W ostatnich tygodniach walki w Zagłębiu Donieckim przybrały na sile. Najbardziej zacięte walki toczą się o Debalcewo - wspierani przez Moskwę separatyści zrezygnowali z prób otoczenia ukraińskich wojsk w Debalcewie i starają się wypchnąć żołnierzy z miasta, w którym znajduje się ważny węzeł kolejowy.
Cały czas trwa ewakuacja mieszkańców Debalcewa. Chętni mogą wyjechać na terytoria kontrolowane przez Kijów. Wczoraj separatyści ostrzelali dwa autobusy z przesiedleńcami oraz ratusz, skąd odjeżdżał transport. Osiem osób zostało rannych.

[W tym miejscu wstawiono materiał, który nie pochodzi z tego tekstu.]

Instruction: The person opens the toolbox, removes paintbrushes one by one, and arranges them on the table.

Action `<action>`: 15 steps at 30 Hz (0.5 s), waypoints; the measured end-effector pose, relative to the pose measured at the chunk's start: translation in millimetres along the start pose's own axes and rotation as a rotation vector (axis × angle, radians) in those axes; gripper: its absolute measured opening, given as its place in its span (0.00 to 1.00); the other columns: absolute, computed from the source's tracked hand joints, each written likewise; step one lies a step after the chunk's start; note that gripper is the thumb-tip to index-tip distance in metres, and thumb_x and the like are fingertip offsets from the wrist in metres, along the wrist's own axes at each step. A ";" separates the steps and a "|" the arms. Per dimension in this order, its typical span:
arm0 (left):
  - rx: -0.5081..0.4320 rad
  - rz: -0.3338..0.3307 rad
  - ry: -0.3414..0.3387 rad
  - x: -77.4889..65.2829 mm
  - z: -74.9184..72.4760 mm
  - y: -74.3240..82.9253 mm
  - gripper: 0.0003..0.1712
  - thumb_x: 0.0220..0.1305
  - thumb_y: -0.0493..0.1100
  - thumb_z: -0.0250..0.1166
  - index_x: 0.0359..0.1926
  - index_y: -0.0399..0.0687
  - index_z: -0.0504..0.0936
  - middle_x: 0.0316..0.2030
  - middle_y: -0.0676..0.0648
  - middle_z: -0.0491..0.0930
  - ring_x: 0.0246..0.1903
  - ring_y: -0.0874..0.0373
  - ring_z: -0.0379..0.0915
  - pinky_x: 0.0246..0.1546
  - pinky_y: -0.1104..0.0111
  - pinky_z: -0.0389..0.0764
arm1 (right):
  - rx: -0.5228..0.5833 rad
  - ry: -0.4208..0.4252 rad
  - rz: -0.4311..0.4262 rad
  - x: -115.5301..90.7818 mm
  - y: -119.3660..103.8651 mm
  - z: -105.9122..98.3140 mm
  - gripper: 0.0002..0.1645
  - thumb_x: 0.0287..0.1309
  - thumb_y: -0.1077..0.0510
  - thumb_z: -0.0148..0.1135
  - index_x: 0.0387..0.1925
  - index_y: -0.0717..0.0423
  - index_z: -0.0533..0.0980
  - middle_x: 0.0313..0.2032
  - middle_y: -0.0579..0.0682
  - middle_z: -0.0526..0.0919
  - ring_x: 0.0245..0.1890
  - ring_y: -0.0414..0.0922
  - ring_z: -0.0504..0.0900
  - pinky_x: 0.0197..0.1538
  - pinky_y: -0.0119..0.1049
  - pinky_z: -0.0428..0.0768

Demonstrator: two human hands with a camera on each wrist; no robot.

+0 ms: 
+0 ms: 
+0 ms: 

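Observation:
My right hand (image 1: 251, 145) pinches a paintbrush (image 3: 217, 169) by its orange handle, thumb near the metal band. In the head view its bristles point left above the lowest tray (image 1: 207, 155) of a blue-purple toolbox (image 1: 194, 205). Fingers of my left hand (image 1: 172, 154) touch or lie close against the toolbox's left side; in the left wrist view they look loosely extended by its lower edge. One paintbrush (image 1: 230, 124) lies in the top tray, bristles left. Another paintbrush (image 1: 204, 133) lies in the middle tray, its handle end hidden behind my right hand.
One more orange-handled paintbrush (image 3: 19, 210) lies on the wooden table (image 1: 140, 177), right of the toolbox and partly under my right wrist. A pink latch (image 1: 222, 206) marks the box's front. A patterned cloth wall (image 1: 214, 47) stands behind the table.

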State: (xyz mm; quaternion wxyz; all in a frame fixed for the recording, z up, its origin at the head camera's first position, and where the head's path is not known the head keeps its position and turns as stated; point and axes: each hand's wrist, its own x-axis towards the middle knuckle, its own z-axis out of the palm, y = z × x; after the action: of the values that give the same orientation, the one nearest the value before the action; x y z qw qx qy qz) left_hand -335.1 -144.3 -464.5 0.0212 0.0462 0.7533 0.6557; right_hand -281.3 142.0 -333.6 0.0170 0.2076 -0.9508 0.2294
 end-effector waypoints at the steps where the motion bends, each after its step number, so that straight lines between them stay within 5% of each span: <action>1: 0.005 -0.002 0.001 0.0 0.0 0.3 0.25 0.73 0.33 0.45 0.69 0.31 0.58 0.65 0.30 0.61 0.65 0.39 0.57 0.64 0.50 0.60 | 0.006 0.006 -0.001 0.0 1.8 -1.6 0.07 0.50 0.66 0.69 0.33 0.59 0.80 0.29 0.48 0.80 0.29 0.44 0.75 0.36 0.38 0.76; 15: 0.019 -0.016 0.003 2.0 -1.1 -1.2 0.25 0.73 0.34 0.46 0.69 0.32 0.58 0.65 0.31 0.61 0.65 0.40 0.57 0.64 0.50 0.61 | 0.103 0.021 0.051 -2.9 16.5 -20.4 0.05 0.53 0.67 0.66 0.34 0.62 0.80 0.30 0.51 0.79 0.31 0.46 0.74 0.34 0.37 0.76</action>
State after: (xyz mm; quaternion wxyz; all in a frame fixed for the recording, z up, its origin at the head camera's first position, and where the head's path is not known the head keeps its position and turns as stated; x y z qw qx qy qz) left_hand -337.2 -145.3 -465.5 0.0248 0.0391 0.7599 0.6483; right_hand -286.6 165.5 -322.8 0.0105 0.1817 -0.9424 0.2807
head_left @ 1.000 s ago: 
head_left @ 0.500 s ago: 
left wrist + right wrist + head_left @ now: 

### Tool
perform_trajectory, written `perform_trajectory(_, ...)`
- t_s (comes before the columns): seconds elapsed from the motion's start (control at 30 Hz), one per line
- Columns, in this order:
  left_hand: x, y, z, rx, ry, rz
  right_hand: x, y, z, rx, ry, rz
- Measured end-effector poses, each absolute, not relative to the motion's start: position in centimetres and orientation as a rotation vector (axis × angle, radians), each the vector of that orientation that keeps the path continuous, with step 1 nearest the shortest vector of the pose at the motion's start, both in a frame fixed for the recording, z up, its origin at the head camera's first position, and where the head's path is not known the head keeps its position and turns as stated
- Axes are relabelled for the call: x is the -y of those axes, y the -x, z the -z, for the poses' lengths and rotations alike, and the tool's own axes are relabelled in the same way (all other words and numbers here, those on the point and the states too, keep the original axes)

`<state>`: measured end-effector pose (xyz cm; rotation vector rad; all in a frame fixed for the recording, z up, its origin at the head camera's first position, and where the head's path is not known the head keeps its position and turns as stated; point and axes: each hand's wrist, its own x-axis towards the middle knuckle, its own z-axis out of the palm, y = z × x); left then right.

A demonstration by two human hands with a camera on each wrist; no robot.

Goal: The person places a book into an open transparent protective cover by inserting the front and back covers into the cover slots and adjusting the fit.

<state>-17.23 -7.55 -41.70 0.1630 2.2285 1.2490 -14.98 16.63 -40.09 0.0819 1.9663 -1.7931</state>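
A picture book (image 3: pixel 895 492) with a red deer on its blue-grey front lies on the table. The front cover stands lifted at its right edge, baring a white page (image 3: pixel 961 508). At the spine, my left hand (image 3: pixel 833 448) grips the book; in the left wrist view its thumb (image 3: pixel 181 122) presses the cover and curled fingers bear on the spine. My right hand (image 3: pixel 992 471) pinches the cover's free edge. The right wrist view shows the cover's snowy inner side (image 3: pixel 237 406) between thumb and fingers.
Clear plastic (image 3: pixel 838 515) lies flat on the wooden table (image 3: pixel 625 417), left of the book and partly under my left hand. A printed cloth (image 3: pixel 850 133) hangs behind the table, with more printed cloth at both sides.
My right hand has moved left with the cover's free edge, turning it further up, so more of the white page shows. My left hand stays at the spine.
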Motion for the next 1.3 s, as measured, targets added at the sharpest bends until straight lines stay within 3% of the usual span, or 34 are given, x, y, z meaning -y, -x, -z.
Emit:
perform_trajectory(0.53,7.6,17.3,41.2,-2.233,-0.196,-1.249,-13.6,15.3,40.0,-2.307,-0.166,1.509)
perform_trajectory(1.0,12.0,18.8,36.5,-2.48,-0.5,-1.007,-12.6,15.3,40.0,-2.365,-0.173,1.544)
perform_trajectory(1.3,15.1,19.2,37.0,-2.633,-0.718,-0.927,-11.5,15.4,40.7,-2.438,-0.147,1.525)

W sobotę odbyły się w Mińsku rozmowy pokojowe, które zakończyły się bez rezultatu. Separatyści zażądali wstrzymania ognia i wyznaczenia nowych granic strefy buforowej. Sami nie przedstawili żadnych gwarancji, że nie będą prowadzić dalszych działań zbrojnych. Strona ukraińska czeka teraz na reakcję Moskwy na zachowanie wspieranych przez nią separatystów.
Władimir Putin jest "niezwykle zaniepokojony" sytuacją na wschodzie Ukrainy i wzywa obie strony konfliktu do zakończenia walk. O stanowisku rosyjskiego prezydenta poinformował rzecznik Kremla Dmitrij Pieskow.